▶ _YOUR INSTRUCTIONS_
When the line containing "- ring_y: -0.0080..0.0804" is found in the data below, copy it and each line after it through the line containing "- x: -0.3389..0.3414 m", exactly and with no others.

▶ _INFORMATION SUPPLIED_

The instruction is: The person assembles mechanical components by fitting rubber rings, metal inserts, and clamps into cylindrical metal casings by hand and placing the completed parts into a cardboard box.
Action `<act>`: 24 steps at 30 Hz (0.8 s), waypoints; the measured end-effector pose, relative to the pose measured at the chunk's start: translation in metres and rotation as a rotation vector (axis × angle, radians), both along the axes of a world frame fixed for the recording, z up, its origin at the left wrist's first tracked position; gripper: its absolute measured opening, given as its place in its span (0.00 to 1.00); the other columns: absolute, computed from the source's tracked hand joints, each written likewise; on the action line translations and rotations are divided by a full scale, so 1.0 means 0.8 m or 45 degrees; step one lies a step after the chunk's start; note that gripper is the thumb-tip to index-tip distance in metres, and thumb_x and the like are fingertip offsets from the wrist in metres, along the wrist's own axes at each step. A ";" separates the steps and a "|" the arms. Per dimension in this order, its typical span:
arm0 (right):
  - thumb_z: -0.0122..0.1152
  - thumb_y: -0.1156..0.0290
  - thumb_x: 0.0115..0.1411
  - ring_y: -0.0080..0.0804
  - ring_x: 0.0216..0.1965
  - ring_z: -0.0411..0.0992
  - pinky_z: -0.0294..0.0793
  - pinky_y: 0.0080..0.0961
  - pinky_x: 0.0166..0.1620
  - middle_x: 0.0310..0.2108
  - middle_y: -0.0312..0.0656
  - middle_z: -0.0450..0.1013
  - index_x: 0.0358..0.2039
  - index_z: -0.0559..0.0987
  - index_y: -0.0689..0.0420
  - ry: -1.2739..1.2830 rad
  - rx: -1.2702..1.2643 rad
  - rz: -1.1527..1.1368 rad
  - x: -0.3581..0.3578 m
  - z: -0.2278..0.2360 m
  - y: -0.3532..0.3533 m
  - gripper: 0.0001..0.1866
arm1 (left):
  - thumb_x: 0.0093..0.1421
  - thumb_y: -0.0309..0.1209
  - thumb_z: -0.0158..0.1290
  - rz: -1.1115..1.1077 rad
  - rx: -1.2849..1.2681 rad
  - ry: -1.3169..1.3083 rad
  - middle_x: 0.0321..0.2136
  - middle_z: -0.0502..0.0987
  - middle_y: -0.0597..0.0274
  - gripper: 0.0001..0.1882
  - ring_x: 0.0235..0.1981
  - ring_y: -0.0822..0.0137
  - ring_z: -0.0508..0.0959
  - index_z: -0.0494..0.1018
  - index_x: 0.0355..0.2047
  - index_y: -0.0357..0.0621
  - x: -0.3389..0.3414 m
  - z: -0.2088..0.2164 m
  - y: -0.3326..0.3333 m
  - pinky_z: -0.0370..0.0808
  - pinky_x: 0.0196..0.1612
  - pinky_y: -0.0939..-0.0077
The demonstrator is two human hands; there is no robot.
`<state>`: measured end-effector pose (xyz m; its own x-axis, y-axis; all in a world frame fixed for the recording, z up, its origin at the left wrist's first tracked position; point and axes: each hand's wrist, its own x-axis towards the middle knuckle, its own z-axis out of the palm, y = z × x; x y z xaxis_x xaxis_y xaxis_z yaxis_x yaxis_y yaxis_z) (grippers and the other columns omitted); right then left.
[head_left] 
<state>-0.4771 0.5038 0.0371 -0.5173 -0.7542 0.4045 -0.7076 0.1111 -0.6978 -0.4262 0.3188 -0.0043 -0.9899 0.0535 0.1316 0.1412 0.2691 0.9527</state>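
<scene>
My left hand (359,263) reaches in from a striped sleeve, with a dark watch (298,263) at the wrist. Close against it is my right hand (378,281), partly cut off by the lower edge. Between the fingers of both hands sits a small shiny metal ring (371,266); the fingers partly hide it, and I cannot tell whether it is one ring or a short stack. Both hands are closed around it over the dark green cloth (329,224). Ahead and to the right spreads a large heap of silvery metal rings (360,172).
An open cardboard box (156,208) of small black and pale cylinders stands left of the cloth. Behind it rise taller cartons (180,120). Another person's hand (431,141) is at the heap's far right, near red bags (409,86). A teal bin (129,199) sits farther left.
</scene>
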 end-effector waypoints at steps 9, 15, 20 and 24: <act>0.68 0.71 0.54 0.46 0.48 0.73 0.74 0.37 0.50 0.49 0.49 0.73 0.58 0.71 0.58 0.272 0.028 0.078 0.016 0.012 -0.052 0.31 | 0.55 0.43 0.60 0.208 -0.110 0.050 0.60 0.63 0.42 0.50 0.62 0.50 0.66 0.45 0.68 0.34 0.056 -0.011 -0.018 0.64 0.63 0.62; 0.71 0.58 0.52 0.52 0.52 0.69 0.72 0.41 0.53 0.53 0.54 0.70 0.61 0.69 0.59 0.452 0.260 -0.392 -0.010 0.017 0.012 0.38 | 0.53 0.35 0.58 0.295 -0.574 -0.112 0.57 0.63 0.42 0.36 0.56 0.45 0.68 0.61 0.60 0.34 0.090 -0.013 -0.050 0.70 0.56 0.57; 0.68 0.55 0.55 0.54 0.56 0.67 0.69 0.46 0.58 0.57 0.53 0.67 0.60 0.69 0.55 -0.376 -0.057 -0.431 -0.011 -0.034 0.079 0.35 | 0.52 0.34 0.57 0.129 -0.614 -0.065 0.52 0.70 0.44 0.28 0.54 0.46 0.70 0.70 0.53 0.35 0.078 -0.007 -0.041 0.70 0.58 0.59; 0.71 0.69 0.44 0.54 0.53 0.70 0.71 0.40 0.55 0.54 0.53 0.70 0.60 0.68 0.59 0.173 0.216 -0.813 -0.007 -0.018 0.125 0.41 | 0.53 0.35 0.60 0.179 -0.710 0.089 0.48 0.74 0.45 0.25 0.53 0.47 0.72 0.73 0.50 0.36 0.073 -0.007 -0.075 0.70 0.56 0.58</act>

▶ _ANSWER BOX_
  - ring_y: -0.0080..0.0804
  - ring_x: 0.0216..0.1965
  - ring_z: -0.0411..0.0992
  - pinky_z: -0.0294..0.0793
  - pinky_y: 0.0080..0.0961
  - pinky_x: 0.0166..0.1620
  - middle_x: 0.0310..0.2108
  - middle_y: -0.0312..0.0656
  - middle_z: -0.0450..0.1013
  - index_x: 0.0358..0.2039
  - index_z: -0.0559..0.0987
  - index_y: -0.0689..0.0420
  - ry: -1.2739..1.2830 rad
  - rx: -1.2702..1.2643 rad
  - rz: -1.1527..1.1368 rad
  - x: -0.3581..0.3578 m
  - z: -0.2278..0.2360 m
  - y: -0.3532..0.3533 m
  - gripper: 0.0001..0.1866
arm1 (left):
  - thumb_x: 0.0093..0.1421
  - thumb_y: -0.0309..0.1209
  - thumb_z: -0.0158..0.1290
  - rz: -1.1115..1.1077 rad
  - rx: -1.2849..1.2681 rad
  - ry: -1.3169..1.3083 rad
  - middle_x: 0.0321..0.2136
  - middle_z: -0.0502..0.0987
  - middle_y: -0.0597..0.0274
  - gripper: 0.0001..0.1882
  - ring_x: 0.0235..0.1981
  - ring_y: -0.0822..0.0137
  - ring_z: -0.0508..0.0959
  - index_z: -0.0494..0.1018
  - index_x: 0.0355..0.2047
  - index_y: -0.0357..0.0621
  - x: -0.3389..0.3414 m

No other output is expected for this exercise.